### RECORDED DATA
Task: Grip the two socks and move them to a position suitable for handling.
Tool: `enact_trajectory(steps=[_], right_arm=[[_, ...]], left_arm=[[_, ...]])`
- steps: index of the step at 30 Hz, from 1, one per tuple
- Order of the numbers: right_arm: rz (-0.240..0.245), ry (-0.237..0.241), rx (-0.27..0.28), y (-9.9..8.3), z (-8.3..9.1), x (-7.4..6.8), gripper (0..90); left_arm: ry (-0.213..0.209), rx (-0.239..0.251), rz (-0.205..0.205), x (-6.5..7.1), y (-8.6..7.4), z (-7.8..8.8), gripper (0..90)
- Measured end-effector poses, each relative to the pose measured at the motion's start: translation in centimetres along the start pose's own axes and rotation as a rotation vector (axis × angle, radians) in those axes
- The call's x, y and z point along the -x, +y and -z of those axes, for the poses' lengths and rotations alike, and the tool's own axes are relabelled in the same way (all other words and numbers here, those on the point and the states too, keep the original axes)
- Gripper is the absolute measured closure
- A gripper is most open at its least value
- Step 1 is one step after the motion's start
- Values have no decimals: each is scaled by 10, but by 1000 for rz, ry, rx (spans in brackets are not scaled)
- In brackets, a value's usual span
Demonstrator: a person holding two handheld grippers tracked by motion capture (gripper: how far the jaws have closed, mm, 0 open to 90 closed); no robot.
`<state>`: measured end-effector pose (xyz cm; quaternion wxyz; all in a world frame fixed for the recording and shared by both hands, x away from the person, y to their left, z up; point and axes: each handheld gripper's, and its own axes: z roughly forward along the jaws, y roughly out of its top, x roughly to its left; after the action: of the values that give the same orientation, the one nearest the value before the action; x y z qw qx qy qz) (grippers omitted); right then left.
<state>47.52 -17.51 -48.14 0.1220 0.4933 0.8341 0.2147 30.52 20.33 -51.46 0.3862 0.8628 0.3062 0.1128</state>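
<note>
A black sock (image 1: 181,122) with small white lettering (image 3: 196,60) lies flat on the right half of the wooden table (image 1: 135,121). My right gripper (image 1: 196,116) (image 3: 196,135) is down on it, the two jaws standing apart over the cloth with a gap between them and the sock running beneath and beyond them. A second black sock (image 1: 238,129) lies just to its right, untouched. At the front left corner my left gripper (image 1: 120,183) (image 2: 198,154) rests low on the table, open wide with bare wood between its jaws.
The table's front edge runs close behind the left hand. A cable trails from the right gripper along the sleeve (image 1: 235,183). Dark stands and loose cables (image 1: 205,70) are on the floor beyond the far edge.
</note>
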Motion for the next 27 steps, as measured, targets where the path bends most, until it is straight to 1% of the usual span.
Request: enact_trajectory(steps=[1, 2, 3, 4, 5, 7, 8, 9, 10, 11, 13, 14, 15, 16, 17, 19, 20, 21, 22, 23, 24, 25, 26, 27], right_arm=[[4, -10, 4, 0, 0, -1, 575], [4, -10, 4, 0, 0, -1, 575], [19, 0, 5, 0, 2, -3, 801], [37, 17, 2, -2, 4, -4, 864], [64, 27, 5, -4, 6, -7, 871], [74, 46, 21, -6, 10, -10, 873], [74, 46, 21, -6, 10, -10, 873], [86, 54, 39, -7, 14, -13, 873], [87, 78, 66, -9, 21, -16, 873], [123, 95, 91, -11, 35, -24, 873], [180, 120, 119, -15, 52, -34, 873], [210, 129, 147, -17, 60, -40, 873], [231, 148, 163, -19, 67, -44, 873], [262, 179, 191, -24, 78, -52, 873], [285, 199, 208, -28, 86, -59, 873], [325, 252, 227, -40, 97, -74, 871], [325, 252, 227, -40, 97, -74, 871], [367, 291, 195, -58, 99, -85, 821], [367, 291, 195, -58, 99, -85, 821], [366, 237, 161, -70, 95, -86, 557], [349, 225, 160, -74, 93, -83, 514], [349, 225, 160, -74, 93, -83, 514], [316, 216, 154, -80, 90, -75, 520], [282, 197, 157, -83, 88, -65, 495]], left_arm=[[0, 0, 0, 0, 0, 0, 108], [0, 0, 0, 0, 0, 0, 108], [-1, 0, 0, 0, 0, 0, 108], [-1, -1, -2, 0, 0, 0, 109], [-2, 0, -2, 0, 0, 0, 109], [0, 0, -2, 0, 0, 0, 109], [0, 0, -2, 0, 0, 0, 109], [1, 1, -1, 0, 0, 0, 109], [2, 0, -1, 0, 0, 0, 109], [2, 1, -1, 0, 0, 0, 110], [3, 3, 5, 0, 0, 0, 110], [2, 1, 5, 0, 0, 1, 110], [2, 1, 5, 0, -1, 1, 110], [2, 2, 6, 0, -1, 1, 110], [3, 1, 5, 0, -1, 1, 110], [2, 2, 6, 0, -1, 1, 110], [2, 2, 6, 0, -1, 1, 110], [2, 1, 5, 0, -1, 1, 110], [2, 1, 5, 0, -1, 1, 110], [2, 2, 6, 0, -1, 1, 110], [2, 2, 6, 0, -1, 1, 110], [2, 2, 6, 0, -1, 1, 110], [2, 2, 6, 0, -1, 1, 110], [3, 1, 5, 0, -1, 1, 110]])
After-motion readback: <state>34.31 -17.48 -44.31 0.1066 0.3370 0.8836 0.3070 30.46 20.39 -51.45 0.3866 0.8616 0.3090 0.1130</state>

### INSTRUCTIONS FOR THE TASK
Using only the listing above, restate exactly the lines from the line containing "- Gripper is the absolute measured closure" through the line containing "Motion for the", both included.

### TASK ANSWER
- Gripper is the absolute measured closure
- A gripper is most open at its least value
- Step 1 is one step after the motion's start
- Values have no decimals: each is scaled by 10, but by 1000 for rz, ry, rx (spans in brackets are not scaled)
- In brackets, a value's usual span
Demonstrator: a person holding two handheld grippers tracked by motion capture (gripper: how far the jaws have closed, mm, 0 open to 90 closed); no robot.
`<state>`: measured end-effector pose (xyz cm; quaternion wxyz; all in a world frame fixed for the recording and shared by both hands, x away from the person, y to their left, z up; point and axes: each handheld gripper's, and its own axes: z roughly forward along the jaws, y roughly out of its top, x roughly to its left; after the action: of the values that give the same orientation, the one nearest the value before the action; x y z qw qx qy qz) (grippers omitted); right then left.
<state>47.52 -17.51 -48.14 0.1220 0.4933 0.8341 0.2147 30.52 20.33 -51.46 0.3862 0.8628 0.3062 0.1128</state>
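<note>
A black sock (image 1: 181,122) with small white lettering (image 3: 196,60) lies flat on the right half of the wooden table (image 1: 135,121). My right gripper (image 1: 196,116) (image 3: 196,135) is down on it, the two jaws standing apart over the cloth with a gap between them and the sock running beneath and beyond them. A second black sock (image 1: 238,129) lies just to its right, untouched. At the front left corner my left gripper (image 1: 120,183) (image 2: 198,154) rests low on the table, open wide with bare wood between its jaws.
The table's front edge runs close behind the left hand. A cable trails from the right gripper along the sleeve (image 1: 235,183). Dark stands and loose cables (image 1: 205,70) are on the floor beyond the far edge.
</note>
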Motion for the next 27 steps, as measured, targets where the path bends most, until it is straight to 1% of the usual span.

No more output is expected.